Reuters LONDON. Die gemeinsame Notenbank-Intervention zu Gunsten des Euro aus der vergangenen Woche hat nach Einschätzung von Devisenexperten deutliche Kursverluste des Euro nach dem Nein der Dänen zur Gemeinschaftswährung verhindert. Händler erwarten aber in den nächsten Tagen etwas nachgebende Kurse. Der Euro werde sich in den nächsten Tagen etwas abschwächen, nachdem sich die Dänen mit einer Mehrheit von 53 gegen 47 % gegen die Einführung de Euro entschieden hatten, hieß es. Die G-7-Staaten würden daher möglicherweise ihre Entschlossenheit zu einer weiteren Euro-Stützung unter Beweis stellen müssen, um den Schaden zu begrenzen.

Vor dem Referendum in Dänemark hatten viele Analysten befürchtet, dass ein "Nein" der Dänen zum Euro der Währung einen Vertrauensverlust zufügen werde. Anhaltende Interventions-Spekulationen hatten Händlern zufolge jedoch dafür gesorgt, dass der Euro am Tag des Referendums lediglich einen Cent verlor und sich immer noch drei Cents über seinem Allzeittief bei 0,8440 $ halten konnte. Am Freitagvormittag notierte der Euro mit Kursen um 0,88 $.

Erneute Kursschwankungen sind den Experten zufolge aber auch weiterhin nicht ausgeschlossen. "Es wäre nicht überraschend, in den kommenden Tagen schwächere Kurse beim Euro zu sehen," sagte Nick Parsons, Devisenanalyst bei der Commerzbank in London. Die Märkte rechneten jedoch nicht damit, dass der Euro auf einem niedrigeren Wechselkurs verharre. Um dies zu verhindern, müssten die Chancen für weitere Interventionen aber hoch bleiben, hieß es. Im Falle von erneuten Kurseinbußen des Euro sollten die Notenbanken bereits eingreifen, bevor der Euro wieder Tiefstwerte erreiche. "Alles andere würde nach einer defensiven Aktion aussehen," sagte Parsons.

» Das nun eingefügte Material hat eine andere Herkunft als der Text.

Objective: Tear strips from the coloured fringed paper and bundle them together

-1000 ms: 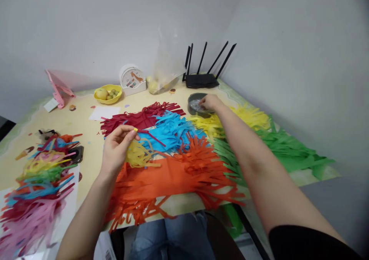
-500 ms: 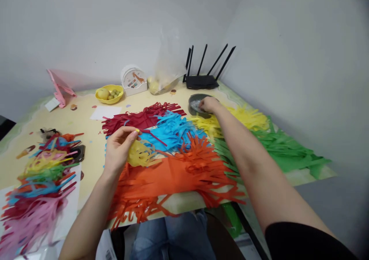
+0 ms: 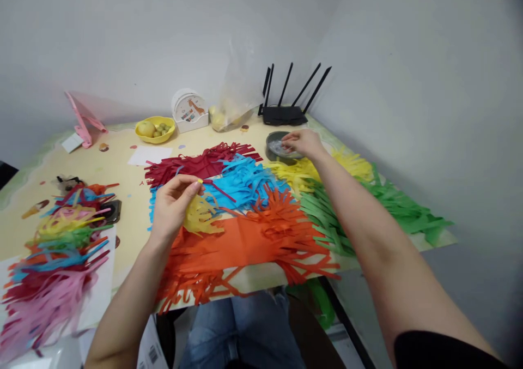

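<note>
My left hand (image 3: 175,197) is closed in a pinch on the twisted top of a yellow tissue-paper tassel (image 3: 200,216), whose strips hang over the orange and blue paper. My right hand (image 3: 305,141) is above the right rim of a dark round bowl (image 3: 270,150), fingers drawn together; anything small between them I cannot make out. Clear, shiny bits lie inside the bowl. Fringed tissue paper spreads beneath my arms: orange (image 3: 232,243), blue (image 3: 245,186), dark red (image 3: 204,164), yellow (image 3: 353,164) and green (image 3: 408,208).
Coloured tassels (image 3: 61,271) lie bunched in a row at the left, beside a dark phone-like object (image 3: 114,211). Along the back are a pink stand (image 3: 84,126), a yellow fruit bowl (image 3: 155,139), a white giraffe box (image 3: 192,121), a plastic bag (image 3: 235,96) and a black router (image 3: 284,115).
My right hand has lifted a little out of the bowl and shifted to the right. My left hand keeps hold of the yellow tassel, with a slight shift to the right.
</note>
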Tool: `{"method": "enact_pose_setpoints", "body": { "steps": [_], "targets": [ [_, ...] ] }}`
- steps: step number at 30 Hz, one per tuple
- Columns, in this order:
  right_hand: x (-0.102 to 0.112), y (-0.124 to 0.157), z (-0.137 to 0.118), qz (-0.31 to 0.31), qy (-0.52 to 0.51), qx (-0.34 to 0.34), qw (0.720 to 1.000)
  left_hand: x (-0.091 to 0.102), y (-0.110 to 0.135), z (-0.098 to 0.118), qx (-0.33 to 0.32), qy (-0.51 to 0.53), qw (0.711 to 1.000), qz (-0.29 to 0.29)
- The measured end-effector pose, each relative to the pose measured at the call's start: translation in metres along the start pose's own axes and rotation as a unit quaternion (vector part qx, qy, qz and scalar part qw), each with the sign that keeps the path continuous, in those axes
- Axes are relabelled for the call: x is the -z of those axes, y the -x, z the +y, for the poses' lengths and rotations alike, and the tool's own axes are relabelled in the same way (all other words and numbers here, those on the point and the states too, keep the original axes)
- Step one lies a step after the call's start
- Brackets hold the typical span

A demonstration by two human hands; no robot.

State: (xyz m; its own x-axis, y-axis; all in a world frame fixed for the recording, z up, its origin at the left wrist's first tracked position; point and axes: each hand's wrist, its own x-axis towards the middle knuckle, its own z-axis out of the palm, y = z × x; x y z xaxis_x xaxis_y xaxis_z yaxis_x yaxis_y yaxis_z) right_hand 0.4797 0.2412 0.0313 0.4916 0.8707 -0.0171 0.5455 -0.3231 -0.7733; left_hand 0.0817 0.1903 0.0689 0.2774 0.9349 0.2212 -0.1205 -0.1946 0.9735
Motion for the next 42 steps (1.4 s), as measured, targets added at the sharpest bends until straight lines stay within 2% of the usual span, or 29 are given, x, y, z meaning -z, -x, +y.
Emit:
{"method": "enact_pose_setpoints", "body": {
  "steps": [2, 5, 7, 9, 13, 18, 21, 28, 32, 37, 42],
  "targets": [
    [-0.008, 0.020, -0.016, -0.007, -0.044, 0.026, 0.999, -0.001, 0.001, 0.000, -0.003, 0.003, 1.000, -0.002],
    [-0.029, 0.066, -0.048, -0.042, -0.140, 0.081, 0.986, -0.003, 0.003, 0.001, -0.010, 0.008, 1.000, -0.013],
    [-0.046, 0.104, -0.070, -0.088, -0.270, 0.138, 0.949, -0.005, 0.005, 0.004, -0.020, 0.013, 0.999, -0.021],
    [-0.062, 0.143, -0.091, -0.138, -0.370, 0.165, 0.904, -0.007, 0.009, 0.008, -0.035, 0.013, 0.999, -0.029],
    [-0.083, 0.204, -0.121, -0.198, -0.471, 0.137, 0.849, -0.007, 0.028, 0.020, -0.065, -0.030, 0.997, -0.022],
    [-0.098, 0.244, -0.135, -0.198, -0.531, 0.094, 0.819, -0.003, 0.061, 0.028, -0.108, -0.074, 0.991, 0.020],
    [-0.105, 0.260, -0.136, -0.195, -0.539, 0.092, 0.814, -0.002, 0.078, 0.027, -0.142, -0.114, 0.982, 0.046],
    [-0.113, 0.282, -0.130, -0.176, -0.515, 0.114, 0.831, -0.001, 0.103, 0.030, -0.181, -0.237, 0.952, 0.071],
    [-0.110, 0.285, -0.123, -0.193, -0.484, 0.133, 0.843, 0.005, 0.108, 0.022, -0.169, -0.207, 0.961, 0.073],
    [-0.112, 0.290, -0.117, -0.211, -0.469, 0.132, 0.848, 0.014, 0.115, 0.013, -0.122, -0.159, 0.979, 0.020],
    [-0.113, 0.299, -0.113, -0.216, -0.443, 0.154, 0.856, 0.010, 0.128, 0.013, -0.144, -0.195, 0.965, 0.098]
  ]
}}
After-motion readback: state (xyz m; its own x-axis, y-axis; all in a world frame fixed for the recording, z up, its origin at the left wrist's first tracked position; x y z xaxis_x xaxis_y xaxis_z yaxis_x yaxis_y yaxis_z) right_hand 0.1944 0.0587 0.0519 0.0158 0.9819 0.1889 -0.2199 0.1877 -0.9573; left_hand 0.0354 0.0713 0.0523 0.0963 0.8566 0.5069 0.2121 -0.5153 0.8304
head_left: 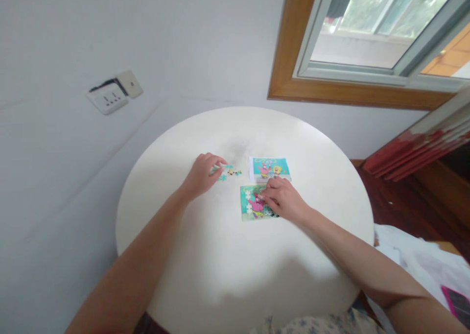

Nach den überraschenden Stützungskäufen vom vergangenen Freitag, die dem Euro einen Kursanstieg von zeitweise fünf Prozent zum $ beschert hatten, sei die Bereitschaft der G-7-Staaten an einer erneuten Intervention nach wie vor groß, sagten die Händler. Der Erfolg der Intervention habe sich unter anderem darin geäußert, dass die Investoren ihre Euro-Positionen in dieser Woche behielten, nachdem sie vor einer knappen Woche noch alle möglichen Gründe für einen Verkauf des Euro gefunden hätten. Kommentare der G-7 Finanzminister, man werde weiter in Devisenfragen kooperieren, hätten die Interventionsbereitschaft bestätigt und den Euro gestützt.

Händler warnten jedoch, dass sich die Marktteilnehmer immer weniger zurückhalten, sollte der Euro wieder in Richtung seines Tiefs fallen, ohne dass sich die Notenbanken erneut rührten. "Die (Interventions-) Spekulationen gibt es nach wie vor, aber sie alleine werden den Euro nicht auf einem bestimmten Niveau halten können," sagte ein Händler in London. Daher bleibe der Euro weiterhin anfällig für Kursschwankungen.

Nach den Äußerungen von US-Finanzminister Lawrence Summers, die Beteiligung der USA an der gemeinsamen Intervention bedeute keine Veränderung der US-Politik, die einen starken $ bevorzuge, sei unterdessen unklar, ob sich die Amerikaner erneut an einer gemeinsamen Intervention beteiligen würden.

Die Europäische Zentralbank (EZB) hatten am 22. September mitgetilet, die Notenbanken hätten auf Grund der Besorgnis über Konsequenzen der Euro-Schwäche für die Weltwirtschaft gehandelt. Nach Einschätzung von Analysten haben sich die wirtschaftlichen Risiken eines schwachen Euro für die globale Konjunktur durch die Notenbank-Intervention jedoch nicht verringert. Deshalb sei mit weiteren Interventionen zu rechnen. "Es wäre beispiellos, wenn es keine weitere Interventionen gäbe," sagte Teis Knuthen von SEB Merchang Banking.